# [WORK ORDER]
In the material below, find each line with the word "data" and list it.

# [EXCERPTED RECORDS]
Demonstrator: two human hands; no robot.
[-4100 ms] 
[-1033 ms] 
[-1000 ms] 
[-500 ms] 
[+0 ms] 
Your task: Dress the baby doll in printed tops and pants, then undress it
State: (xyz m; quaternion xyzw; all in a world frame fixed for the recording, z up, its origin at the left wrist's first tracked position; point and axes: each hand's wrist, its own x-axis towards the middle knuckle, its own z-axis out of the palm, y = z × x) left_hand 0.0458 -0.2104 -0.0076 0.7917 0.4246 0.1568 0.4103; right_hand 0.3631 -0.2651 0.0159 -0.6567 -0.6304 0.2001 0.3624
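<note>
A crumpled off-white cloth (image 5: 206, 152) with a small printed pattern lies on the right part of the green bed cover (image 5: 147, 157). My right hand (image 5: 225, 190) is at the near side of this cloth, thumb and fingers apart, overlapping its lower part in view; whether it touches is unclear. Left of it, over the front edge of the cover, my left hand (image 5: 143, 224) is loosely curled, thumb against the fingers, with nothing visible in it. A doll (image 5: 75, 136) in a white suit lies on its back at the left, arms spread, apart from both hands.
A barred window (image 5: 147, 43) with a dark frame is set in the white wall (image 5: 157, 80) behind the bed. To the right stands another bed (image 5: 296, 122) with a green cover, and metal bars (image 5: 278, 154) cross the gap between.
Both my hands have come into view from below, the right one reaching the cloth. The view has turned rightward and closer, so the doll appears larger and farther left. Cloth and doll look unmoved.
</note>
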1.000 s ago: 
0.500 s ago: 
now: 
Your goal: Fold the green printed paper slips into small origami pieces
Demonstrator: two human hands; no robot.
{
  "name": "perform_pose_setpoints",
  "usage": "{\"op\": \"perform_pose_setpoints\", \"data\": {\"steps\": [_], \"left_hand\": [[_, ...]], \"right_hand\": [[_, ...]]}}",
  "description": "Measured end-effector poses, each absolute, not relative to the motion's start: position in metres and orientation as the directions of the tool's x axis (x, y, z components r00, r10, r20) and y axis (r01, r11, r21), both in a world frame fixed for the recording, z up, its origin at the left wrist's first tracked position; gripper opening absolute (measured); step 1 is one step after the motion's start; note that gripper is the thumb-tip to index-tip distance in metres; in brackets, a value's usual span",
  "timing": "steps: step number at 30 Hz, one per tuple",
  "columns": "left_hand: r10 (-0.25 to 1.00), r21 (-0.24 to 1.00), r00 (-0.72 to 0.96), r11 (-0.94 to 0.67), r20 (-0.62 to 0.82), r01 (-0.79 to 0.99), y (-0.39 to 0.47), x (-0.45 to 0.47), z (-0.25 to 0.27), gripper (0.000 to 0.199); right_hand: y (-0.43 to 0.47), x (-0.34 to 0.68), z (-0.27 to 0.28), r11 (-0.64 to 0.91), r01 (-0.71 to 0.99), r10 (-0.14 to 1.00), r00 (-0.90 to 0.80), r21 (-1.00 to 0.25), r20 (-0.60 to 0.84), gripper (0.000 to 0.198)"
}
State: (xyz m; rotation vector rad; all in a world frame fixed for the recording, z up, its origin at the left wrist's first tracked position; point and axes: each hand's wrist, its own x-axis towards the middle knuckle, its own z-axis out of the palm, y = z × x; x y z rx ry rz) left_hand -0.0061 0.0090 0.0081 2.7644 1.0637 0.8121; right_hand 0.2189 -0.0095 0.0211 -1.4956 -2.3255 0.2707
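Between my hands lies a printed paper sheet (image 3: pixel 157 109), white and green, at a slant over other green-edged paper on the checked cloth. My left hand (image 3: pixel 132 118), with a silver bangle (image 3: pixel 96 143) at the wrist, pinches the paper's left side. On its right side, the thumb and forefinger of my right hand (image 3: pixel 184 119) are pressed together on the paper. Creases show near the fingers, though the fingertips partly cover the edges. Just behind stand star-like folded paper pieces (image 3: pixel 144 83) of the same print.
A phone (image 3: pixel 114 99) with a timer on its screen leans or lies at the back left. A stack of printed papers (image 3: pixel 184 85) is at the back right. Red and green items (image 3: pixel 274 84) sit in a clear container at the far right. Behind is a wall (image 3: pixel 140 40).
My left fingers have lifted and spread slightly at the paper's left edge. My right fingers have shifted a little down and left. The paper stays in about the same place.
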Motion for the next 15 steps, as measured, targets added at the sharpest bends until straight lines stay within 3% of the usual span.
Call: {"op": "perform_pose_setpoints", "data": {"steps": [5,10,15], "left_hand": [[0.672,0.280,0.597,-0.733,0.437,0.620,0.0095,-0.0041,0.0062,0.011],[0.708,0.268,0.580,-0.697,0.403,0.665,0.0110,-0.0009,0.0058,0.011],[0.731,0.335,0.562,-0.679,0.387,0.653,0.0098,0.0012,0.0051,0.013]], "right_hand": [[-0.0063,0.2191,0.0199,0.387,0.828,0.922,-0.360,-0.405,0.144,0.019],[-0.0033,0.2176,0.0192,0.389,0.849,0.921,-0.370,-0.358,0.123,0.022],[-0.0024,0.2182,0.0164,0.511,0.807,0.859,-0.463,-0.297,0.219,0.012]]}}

# [TASK ANSWER]
  "usage": "{\"op\": \"perform_pose_setpoints\", \"data\": {\"steps\": [_], \"left_hand\": [[_, ...]], \"right_hand\": [[_, ...]]}}",
Call: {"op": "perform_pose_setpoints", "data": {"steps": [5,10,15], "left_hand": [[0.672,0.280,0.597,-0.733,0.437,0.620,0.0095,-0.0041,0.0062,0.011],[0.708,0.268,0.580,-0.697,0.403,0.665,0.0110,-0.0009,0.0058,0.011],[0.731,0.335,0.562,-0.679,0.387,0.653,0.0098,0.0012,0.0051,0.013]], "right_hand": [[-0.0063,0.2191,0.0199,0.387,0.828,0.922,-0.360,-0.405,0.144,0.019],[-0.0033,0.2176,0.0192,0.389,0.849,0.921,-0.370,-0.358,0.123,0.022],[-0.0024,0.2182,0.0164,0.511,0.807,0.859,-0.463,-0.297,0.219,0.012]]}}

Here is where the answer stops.